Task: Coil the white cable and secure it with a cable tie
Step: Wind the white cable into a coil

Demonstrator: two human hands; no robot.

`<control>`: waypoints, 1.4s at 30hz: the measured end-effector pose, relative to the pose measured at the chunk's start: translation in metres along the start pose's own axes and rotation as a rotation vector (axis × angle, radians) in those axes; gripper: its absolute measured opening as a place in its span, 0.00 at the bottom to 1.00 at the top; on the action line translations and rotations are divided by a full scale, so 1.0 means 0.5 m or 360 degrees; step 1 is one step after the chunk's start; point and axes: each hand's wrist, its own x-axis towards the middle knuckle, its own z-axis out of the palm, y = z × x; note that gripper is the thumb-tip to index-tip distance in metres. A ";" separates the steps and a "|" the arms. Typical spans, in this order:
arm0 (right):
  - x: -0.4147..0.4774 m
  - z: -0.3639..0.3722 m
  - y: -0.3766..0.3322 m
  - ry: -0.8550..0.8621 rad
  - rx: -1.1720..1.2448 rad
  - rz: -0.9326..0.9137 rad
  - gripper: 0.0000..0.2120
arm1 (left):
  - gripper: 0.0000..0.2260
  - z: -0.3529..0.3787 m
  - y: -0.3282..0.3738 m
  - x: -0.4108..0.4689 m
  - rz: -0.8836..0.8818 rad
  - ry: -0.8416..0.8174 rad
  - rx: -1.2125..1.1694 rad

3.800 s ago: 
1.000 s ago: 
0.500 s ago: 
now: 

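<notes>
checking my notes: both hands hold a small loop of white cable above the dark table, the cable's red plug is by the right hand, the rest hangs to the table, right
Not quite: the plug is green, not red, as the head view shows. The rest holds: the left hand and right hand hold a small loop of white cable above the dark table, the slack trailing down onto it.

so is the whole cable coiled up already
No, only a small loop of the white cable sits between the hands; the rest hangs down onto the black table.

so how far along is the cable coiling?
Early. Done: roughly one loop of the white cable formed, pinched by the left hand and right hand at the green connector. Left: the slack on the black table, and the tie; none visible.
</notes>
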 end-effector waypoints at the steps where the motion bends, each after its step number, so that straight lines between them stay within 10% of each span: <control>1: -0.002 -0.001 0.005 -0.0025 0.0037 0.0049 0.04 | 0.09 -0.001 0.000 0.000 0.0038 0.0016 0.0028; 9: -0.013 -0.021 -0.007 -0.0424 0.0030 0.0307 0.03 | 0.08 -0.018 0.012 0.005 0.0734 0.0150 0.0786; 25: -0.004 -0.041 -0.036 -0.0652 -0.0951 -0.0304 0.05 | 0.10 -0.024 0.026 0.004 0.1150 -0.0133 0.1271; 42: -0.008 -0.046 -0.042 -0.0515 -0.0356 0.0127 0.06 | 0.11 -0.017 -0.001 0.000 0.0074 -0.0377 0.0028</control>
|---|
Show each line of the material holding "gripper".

## OUTPUT OF THE EXERCISE
`<control>`: waypoints, 1.4s at 30hz: the measured end-effector pose, relative to the pose measured at the chunk's start: translation in metres along the start pose's own axes and rotation as a rotation vector (axis × angle, radians) in those axes; gripper: its absolute measured opening as a place in its span, 0.00 at the bottom to 1.00 at the top; on the action line translations and rotations are divided by a full scale, so 1.0 means 0.5 m or 360 degrees; step 1 is one step after the chunk's start; point and axes: each hand's wrist, its own x-axis towards the middle knuckle, its own z-axis out of the palm, y = z × x; note that gripper is the thumb-tip to index-tip distance in metres. A ";" separates the steps and a "|" the arms. Typical spans, in this order:
  - gripper: 0.0000..0.2120
  - gripper: 0.0000..0.2260

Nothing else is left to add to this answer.